-------- MATERIAL SHOWN --------
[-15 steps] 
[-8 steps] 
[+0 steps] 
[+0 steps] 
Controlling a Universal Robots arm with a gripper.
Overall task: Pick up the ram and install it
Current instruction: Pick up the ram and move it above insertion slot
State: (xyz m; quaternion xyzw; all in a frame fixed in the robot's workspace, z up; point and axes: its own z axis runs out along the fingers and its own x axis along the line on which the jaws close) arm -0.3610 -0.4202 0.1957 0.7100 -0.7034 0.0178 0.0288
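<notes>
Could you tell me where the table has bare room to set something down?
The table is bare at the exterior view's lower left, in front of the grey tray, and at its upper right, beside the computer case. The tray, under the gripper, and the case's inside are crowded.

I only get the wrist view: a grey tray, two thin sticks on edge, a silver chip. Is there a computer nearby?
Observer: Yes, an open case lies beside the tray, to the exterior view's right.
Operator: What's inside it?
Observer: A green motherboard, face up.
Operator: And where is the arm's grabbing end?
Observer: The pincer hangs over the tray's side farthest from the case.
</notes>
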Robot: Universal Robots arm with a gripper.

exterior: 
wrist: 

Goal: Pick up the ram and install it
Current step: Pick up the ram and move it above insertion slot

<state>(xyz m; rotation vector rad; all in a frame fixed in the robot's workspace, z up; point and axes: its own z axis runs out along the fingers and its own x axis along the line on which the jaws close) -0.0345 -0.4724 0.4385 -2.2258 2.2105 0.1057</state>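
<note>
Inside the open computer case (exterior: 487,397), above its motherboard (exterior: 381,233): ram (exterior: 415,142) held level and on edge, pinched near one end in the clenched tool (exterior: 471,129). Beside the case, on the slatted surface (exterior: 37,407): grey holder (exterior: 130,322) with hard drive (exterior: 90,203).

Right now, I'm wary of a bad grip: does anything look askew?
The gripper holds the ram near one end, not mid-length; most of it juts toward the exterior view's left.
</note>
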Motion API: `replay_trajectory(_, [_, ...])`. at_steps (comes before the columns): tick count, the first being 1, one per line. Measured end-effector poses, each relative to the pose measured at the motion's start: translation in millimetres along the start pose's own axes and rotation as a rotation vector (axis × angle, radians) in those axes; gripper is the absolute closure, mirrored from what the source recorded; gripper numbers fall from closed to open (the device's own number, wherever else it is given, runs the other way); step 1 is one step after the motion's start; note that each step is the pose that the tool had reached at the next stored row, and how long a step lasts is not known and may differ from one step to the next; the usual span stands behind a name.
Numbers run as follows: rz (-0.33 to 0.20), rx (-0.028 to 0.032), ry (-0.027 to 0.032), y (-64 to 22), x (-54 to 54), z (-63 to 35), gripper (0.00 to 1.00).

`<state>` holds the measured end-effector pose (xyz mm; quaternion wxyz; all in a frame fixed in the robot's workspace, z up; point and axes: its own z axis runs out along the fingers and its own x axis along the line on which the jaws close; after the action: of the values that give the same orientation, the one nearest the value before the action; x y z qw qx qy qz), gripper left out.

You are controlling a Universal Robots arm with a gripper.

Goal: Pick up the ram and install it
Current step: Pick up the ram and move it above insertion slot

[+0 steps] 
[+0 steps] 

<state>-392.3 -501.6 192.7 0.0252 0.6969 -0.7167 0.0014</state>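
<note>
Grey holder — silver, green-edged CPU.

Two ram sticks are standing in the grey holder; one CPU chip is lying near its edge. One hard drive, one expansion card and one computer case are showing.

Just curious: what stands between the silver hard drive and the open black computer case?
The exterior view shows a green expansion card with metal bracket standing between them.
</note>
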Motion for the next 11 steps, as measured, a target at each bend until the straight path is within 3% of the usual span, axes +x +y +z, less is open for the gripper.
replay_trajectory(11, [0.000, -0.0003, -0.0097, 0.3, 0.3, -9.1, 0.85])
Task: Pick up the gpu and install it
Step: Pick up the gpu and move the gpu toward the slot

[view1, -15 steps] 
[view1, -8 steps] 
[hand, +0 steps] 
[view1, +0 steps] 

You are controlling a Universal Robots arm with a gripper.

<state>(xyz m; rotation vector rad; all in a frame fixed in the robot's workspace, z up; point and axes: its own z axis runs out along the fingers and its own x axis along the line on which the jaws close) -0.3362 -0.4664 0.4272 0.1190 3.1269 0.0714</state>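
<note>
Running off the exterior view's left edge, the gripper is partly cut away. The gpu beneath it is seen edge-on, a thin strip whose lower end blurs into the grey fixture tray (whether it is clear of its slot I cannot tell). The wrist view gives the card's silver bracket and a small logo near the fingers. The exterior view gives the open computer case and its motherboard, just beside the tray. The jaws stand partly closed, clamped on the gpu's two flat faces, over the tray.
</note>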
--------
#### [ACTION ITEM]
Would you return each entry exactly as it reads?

#### [OUTPUT]
[-15 steps] 
[-8 steps] 
[+0 steps] 
[+0 steps] 
Controlling a Universal Robots arm with a gripper.
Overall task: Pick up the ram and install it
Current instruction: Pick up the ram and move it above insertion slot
State: (xyz m; quaternion xyzw; all in a frame fixed in the robot's workspace, z up; point and axes: its own z axis runs out along the fingers and its own x axis along the line on which the jaws close) arm -0.3610 -0.4202 0.1957 0.7100 -0.7034 0.0178 0.0288
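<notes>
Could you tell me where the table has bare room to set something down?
The table is bare at the exterior view's lower left, in front of the grey tray, and at its upper right, beside the computer case. The tray, under the gripper, and the case's inside are crowded.

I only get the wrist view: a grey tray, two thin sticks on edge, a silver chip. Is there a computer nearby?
Observer: Yes, an open case lies beside the tray, to the exterior view's right.
Operator: What's inside it?
Observer: A green motherboard, face up.
Operator: And where is the arm's grabbing end?
Observer: The pincer hangs over the tray's side farthest from the case.
</notes>
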Robot: Universal Robots arm with a gripper.

exterior: 
wrist: 

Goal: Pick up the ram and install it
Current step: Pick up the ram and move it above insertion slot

<state>(xyz m; rotation vector rad; all in a frame fixed in the robot's workspace, z up; point and axes: its own z axis runs out along the fingers and its own x axis along the line on which the jaws close) -0.0345 -0.4724 0.4385 -2.2258 2.2105 0.1057</state>
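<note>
Inside the open computer case (exterior: 487,397), above its motherboard (exterior: 381,233): ram (exterior: 415,142) held level and on edge, pinched near one end in the clenched tool (exterior: 471,129). Beside the case, on the slatted surface (exterior: 37,407): grey holder (exterior: 130,322) with hard drive (exterior: 90,203).

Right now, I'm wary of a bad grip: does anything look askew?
The gripper holds the ram near one end, not mid-length; most of it juts toward the exterior view's left.
</note>
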Motion API: `replay_trajectory(_, [_, ...])`. at_steps (comes before the columns): tick count, the first being 1, one per line. Measured end-effector poses, each relative to the pose measured at the motion's start: translation in millimetres along the start pose's own axes and rotation as a rotation vector (axis × angle, radians) in those axes; gripper is the absolute closure, mirrored from what the source recorded; gripper numbers fall from closed to open (the device's own number, wherever else it is given, runs the other way); step 1 is one step after the motion's start; note that each step is the pose that the tool had reached at the next stored row, and how long a step lasts is not known and may differ from one step to the next; the usual span stands behind a name.
Numbers run as follows: rz (-0.33 to 0.20), rx (-0.028 to 0.032), ry (-0.027 to 0.032), y (-64 to 22), x (-54 to 54), z (-63 to 35), gripper (0.00 to 1.00).

`<state>` holds the measured end-effector pose (xyz mm; quaternion wxyz; all in a frame fixed in the robot's workspace, z up; point and axes: its own z axis runs out along the fingers and its own x axis along the line on which the jaws close; after the action: of the values that give the same orientation, the one nearest the value before the action; x y z qw qx qy qz), gripper left out.

You are controlling a Universal Robots arm with a gripper.

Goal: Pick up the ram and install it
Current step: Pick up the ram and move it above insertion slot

[+0 steps] 
[+0 steps] 

<state>-392.3 -501.6 192.7 0.0252 0.6969 -0.7167 0.0014</state>
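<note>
Grey holder — silver, green-edged CPU.

Two ram sticks are standing in the grey holder; one CPU chip is lying near its edge. One hard drive, one expansion card and one computer case are showing.

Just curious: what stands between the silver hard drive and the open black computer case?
The exterior view shows a green expansion card with metal bracket standing between them.
</note>
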Motion for the next 11 steps, as measured, a target at each bend until the straight path is within 3% of the usual span, axes +x +y +z, less is open for the gripper.
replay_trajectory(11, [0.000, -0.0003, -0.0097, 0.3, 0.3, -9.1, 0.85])
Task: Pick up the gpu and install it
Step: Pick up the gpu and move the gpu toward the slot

[view1, -15 steps] 
[view1, -8 steps] 
[hand, +0 steps] 
[view1, +0 steps] 

You are controlling a Universal Robots arm with a gripper.

<state>(xyz m; rotation vector rad; all in a frame fixed in the robot's workspace, z up; point and axes: its own z axis runs out along the fingers and its own x axis along the line on which the jaws close) -0.3362 -0.4664 0.4272 0.1190 3.1269 0.0714</state>
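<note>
Running off the exterior view's left edge, the gripper is partly cut away. The gpu beneath it is seen edge-on, a thin strip whose lower end blurs into the grey fixture tray (whether it is clear of its slot I cannot tell). The wrist view gives the card's silver bracket and a small logo near the fingers. The exterior view gives the open computer case and its motherboard, just beside the tray. The jaws stand partly closed, clamped on the gpu's two flat faces, over the tray.
</note>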

Besides this answer, the exercise requires nothing else.